Does the description disclose side effects, auth requirements, rate limits, or destructive behavior?

With no annotations provided, the description carries the full burden of behavioral disclosure. It states what the tool does but doesn't describe how it behaves: whether it draws with or without replacement, how the deck state parameter affects behavior, what happens when the deck is exhausted, or what the output format looks like. For a tool with mutation implications (drawing changes deck state), this is a significant gap.

Agents need to know what a tool does to the world before calling it. Descriptions should go beyond structured annotations to explain consequences.

Conciseness5/5

Is the description appropriately sized, front-loaded, and free of redundancy?

The description is a single, efficient sentence that directly states the tool's function with zero wasted words. It's appropriately sized and front-loaded, making it immediately clear what the tool does without unnecessary elaboration.

Shorter descriptions cost fewer tokens and are easier for agents to parse. Every sentence should earn its place.

Completeness2/5

Given the tool's complexity, does the description cover enough for an agent to succeed on first attempt?

Given the complexity of a card-drawing tool with deck state management, no annotations, and no output schema, the description is incomplete. It doesn't explain the return format (e.g., card values, suits), how deck state is used or updated, or error conditions (e.g., drawing more cards than available). For a tool that likely involves state mutation and random selection, more context is needed.

Complex tools with many parameters or behaviors need more documentation. Simple tools need less. This dimension scales expectations accordingly.

Parameters3/5

Does the description clarify parameter syntax, constraints, interactions, or defaults beyond what the schema provides?

Schema description coverage is 100%, so the schema already documents both parameters thoroughly. The description doesn't add any meaning beyond what the schema provides about count or deckState. It implies drawing from a deck but doesn't elaborate on parameter interactions or constraints beyond the schema's baseline documentation.

Input schemas describe structure but not intent. Descriptions should explain non-obvious parameter relationships and valid value ranges.

Purpose4/5

Does the description clearly state what the tool does and how it differs from similar tools?

The description clearly states the action ('draw') and resource ('cards from a standard deck of playing cards'), making the purpose immediately understandable. It doesn't explicitly differentiate from sibling tools, but since the siblings are all different generation functions (Gaussian, password, random number, string, UUID, dice), the distinction is inherent rather than explicitly stated.

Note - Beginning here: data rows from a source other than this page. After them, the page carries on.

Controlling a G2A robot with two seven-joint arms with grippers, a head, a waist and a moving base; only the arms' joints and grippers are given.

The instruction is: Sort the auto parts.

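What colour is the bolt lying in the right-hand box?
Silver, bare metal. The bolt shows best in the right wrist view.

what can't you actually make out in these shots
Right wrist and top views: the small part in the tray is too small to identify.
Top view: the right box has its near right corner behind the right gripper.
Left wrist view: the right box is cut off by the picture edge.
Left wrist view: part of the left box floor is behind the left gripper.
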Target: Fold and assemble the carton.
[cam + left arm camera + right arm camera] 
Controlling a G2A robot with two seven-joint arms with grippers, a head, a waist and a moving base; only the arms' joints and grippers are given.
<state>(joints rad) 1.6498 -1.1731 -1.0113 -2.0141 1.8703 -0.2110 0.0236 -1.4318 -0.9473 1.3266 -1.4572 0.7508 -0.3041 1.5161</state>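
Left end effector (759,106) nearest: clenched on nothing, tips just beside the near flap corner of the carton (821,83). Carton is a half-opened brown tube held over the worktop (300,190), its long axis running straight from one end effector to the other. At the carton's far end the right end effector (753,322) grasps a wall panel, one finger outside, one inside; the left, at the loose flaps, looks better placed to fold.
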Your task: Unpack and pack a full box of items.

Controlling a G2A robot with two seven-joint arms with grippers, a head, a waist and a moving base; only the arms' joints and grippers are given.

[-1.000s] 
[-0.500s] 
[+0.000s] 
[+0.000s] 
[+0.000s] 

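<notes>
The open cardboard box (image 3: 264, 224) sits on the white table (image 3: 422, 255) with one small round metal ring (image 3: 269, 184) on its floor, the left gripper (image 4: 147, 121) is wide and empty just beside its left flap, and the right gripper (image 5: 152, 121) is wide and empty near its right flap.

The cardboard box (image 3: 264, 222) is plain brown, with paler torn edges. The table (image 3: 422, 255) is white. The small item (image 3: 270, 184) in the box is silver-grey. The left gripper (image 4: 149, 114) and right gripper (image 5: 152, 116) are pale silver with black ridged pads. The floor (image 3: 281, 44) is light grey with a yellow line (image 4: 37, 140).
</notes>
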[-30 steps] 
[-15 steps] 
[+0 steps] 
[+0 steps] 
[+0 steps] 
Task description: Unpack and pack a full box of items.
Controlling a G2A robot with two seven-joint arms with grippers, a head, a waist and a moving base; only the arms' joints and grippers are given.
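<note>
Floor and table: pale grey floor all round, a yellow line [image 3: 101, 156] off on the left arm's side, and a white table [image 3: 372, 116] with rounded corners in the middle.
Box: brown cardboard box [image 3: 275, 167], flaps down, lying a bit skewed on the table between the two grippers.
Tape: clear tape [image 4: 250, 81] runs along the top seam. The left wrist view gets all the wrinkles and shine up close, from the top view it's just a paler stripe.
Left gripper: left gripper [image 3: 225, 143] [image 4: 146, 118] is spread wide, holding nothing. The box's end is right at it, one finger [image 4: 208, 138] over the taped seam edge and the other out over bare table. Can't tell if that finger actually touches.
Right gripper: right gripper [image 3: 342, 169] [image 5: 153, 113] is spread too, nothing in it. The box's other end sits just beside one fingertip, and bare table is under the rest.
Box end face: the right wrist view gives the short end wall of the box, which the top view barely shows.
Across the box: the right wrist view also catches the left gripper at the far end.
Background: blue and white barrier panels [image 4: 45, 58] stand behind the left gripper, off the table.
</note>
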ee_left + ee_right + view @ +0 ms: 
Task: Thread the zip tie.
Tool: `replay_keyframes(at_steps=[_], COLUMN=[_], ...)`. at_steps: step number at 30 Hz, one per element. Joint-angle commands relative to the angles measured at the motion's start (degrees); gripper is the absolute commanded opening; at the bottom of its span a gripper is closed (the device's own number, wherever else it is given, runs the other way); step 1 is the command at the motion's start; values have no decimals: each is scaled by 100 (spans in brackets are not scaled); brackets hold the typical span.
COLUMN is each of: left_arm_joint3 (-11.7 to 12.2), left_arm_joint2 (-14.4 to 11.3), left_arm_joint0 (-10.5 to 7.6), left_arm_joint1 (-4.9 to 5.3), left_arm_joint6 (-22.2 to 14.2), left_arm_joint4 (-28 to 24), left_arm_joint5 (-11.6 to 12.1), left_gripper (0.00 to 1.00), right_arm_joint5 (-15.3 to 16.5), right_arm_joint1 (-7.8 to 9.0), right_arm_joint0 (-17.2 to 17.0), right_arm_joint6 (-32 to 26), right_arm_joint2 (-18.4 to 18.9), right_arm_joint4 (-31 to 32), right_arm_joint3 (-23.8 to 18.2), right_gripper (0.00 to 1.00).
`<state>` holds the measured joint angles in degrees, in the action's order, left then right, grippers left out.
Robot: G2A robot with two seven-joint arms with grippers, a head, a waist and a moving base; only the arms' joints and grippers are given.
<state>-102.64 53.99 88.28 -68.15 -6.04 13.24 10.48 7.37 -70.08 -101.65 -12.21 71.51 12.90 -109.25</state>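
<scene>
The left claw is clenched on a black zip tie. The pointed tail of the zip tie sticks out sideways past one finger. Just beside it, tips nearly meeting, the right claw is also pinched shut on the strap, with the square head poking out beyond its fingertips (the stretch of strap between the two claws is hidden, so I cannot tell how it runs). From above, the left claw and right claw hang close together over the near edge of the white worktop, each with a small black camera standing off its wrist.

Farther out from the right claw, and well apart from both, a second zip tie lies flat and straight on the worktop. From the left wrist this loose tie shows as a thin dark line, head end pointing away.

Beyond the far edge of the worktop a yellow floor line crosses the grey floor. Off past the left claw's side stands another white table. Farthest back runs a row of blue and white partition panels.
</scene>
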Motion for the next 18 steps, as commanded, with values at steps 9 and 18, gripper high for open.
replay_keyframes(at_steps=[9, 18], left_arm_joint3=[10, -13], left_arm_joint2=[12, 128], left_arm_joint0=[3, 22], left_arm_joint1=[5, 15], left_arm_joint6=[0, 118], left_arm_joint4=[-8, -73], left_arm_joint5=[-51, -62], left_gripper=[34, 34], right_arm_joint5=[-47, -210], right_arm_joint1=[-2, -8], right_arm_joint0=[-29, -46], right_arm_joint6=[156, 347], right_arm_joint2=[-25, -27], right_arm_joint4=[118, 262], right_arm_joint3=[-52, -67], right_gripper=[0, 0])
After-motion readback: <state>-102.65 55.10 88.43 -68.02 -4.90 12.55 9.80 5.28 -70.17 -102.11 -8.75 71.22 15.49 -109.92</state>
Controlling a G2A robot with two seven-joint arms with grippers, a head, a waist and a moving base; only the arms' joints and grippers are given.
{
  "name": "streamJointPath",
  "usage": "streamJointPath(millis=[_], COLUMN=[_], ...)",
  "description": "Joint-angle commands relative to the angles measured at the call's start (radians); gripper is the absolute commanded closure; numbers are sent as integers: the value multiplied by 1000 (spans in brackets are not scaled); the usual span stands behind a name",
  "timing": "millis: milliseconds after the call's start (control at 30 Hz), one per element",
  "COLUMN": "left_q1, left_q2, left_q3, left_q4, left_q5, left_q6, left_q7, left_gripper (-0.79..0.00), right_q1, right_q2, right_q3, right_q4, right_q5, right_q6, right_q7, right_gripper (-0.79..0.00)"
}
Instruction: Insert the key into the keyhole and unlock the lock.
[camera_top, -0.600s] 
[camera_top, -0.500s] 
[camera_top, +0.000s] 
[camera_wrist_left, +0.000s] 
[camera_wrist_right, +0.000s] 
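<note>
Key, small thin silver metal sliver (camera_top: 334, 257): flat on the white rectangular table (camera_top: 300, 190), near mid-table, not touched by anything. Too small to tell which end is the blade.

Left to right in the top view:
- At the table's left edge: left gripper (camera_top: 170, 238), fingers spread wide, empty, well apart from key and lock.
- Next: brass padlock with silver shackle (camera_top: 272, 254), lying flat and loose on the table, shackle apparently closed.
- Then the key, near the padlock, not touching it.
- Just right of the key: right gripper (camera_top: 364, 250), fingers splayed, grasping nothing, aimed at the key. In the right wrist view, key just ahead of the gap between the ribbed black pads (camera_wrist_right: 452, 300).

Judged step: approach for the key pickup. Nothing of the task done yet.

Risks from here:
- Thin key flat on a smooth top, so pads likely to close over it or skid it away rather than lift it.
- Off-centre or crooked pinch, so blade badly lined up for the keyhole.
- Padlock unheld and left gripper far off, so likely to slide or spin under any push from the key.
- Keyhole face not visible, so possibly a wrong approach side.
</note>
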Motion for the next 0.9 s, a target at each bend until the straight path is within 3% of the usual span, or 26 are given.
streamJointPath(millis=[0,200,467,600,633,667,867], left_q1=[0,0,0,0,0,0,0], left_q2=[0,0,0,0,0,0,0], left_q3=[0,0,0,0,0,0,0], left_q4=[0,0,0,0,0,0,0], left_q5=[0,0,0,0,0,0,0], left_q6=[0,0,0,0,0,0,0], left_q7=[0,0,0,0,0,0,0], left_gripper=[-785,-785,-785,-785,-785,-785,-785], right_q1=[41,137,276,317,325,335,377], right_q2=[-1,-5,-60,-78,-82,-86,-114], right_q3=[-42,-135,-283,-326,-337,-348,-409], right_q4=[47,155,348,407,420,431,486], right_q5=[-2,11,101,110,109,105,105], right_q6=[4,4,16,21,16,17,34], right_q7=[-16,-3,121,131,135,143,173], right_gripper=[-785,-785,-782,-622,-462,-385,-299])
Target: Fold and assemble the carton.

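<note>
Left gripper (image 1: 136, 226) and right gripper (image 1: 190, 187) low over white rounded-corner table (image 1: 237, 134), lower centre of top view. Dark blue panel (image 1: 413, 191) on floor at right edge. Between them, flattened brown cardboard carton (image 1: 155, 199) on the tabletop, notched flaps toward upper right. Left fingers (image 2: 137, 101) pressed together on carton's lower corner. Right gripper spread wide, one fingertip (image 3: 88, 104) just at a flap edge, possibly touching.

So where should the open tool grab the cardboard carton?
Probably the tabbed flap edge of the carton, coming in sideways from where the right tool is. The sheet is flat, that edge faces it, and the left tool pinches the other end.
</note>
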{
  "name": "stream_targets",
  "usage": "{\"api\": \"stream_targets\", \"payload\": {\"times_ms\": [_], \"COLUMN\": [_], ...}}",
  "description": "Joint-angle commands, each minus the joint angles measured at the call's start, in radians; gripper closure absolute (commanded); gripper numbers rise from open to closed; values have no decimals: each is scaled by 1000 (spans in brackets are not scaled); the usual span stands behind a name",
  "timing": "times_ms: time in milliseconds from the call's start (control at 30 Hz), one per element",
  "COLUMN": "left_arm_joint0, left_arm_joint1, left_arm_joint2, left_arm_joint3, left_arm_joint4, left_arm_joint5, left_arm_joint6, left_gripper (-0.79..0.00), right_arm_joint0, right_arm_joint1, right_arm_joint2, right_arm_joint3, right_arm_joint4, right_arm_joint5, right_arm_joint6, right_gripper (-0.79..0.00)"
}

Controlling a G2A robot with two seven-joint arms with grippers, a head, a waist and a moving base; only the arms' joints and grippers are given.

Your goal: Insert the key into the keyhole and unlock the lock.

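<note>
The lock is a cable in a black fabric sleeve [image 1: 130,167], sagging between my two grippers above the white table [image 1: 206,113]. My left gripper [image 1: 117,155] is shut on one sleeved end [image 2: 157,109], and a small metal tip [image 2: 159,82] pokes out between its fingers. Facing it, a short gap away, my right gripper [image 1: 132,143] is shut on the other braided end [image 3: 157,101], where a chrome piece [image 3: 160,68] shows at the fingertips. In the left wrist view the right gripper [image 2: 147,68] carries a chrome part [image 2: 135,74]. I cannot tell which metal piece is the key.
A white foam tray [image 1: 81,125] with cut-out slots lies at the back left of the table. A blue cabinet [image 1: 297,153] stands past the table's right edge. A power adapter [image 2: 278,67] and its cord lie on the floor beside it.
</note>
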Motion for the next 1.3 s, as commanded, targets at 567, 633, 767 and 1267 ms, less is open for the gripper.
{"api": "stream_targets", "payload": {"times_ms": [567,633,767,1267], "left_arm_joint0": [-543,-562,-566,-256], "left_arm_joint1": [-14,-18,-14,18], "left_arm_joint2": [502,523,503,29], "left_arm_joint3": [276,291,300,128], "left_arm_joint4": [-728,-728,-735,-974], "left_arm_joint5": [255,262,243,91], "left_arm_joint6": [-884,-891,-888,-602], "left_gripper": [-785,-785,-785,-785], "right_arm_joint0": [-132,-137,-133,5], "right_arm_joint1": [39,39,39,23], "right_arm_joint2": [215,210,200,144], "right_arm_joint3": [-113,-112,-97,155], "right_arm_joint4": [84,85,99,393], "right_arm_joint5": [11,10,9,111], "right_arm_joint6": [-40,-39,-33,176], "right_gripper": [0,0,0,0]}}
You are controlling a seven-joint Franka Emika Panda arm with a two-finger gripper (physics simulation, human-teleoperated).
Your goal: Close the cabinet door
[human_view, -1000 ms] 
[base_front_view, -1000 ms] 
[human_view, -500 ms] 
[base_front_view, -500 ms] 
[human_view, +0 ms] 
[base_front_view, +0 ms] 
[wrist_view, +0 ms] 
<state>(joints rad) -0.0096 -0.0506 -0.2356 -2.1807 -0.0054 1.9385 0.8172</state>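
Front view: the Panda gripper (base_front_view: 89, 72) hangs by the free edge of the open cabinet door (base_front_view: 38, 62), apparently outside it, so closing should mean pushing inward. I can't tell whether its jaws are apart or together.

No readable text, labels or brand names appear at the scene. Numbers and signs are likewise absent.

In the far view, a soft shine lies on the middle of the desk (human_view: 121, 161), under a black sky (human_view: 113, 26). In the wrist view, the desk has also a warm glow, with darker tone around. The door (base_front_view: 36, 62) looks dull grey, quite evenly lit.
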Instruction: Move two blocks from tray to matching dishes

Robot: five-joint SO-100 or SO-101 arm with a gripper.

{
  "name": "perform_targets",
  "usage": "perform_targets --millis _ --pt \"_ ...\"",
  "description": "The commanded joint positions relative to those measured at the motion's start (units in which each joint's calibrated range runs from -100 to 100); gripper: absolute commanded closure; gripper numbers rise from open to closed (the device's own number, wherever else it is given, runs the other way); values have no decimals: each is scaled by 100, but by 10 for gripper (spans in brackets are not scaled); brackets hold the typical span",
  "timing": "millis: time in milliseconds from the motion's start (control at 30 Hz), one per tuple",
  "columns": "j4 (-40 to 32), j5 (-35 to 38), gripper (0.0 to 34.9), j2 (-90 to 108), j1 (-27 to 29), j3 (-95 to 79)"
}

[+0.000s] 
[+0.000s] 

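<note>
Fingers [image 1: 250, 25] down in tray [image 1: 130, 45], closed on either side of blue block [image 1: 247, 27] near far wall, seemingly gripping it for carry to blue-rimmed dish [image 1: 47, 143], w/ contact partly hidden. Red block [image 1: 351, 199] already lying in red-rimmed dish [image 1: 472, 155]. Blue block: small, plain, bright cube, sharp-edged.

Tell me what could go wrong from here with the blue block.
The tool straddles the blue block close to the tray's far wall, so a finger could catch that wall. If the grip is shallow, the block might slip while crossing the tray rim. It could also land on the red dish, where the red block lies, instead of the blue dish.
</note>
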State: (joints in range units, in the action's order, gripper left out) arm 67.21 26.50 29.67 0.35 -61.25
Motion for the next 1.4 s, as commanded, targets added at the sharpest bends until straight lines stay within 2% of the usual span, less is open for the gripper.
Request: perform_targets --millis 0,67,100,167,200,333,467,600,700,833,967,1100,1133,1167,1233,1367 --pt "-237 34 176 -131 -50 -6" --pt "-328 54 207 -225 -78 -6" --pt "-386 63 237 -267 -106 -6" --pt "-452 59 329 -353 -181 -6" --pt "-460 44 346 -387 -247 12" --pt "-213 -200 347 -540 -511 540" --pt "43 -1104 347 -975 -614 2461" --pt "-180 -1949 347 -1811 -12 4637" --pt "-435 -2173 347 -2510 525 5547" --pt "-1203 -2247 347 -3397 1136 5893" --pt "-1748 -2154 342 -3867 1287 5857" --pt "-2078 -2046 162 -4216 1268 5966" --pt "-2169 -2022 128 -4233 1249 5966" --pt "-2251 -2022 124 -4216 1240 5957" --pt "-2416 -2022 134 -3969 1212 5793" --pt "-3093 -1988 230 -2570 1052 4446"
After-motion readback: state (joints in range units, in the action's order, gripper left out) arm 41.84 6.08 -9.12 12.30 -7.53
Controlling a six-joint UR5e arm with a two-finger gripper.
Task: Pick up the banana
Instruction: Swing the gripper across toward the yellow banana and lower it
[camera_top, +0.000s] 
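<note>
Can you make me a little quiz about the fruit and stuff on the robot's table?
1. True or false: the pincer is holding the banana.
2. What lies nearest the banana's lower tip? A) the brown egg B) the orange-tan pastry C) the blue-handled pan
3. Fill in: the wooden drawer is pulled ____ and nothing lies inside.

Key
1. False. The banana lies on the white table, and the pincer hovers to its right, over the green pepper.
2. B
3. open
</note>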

Agents choose between tools based on descriptions. A clear purpose with a specific verb and resource helps agents select the right tool.

Usage Guidelines2/5

Does the description explain when to use this tool, when not to, or what alternatives exist?

The description provides no guidance on when to use this tool versus alternatives. It doesn't mention prerequisites like needing a deck state for sequential draws or clarify that it's for card games versus other random generation tools. There's no explicit when/when-not or alternative tool references.

Agents often have multiple tools that could apply. Explicit usage guidance like "use X instead of Y when Z" prevents misuse.